2 am in lafayette by sorce

coffee and caramel and milk, but with oakmoss underneath that keeps it from becoming sticky. there’s something about this that feels like being awake when you shouldn’t be. the witching hour. the sweetness is there, but it’s softened by something green and slightly textured. it feels intimate. like the smell left on your sweater after sitting too long in a dim café with the lights low.

bois corsé by diptyque

this is coffee stripped back and made dry. sandalwood, tonka, cedar. it smells like espresso beans sitting on a wooden counter. less milk, more structure. there’s warmth, but it’s controlled. not sugary, not playful. it feels composed. if you like the smell of ground coffee before water hits it, or the faint bitterness in the air of a specialty shop before it opens, this captures that mood.

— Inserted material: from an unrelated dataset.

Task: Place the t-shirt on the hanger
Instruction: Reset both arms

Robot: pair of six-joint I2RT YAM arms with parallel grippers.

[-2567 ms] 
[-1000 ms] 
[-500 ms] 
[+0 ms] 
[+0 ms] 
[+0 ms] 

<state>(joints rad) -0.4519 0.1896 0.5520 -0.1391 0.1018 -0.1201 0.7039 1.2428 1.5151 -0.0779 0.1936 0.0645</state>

vietnamese coffee by d’annam

condensed milk and dark chocolate with coffee running through it, but there’s a brightness that keeps it from collapsing into pure sweetness. something slightly floral, almost green, lifts it. it really does evoke vietnamese coffee. strong, thick, layered. this one feels nostalgic and specific. it smells like metal filters dripping slowly over glass, like heat pressing in from outside.

awake by akro

coffee with cardamom and a sharp citrus edge. there’s an energy to this. it doesn’t linger in creaminess. it feels brisk, almost electric at first. the vetiver underneath keeps it dry and grounded. this is morning coffee before you’ve said anything to anyone.

coffea by jil sander

this is a cleaner interpretation. coffee sits in the center, but aldehydes and orris make it feel airy rather than heavy. there’s something slightly abstract about it. like the idea of coffee rather than the literal drink. peruvian balsam adds warmth without turning it sugary. this is for someone who wants coffee as texture, not as dessert.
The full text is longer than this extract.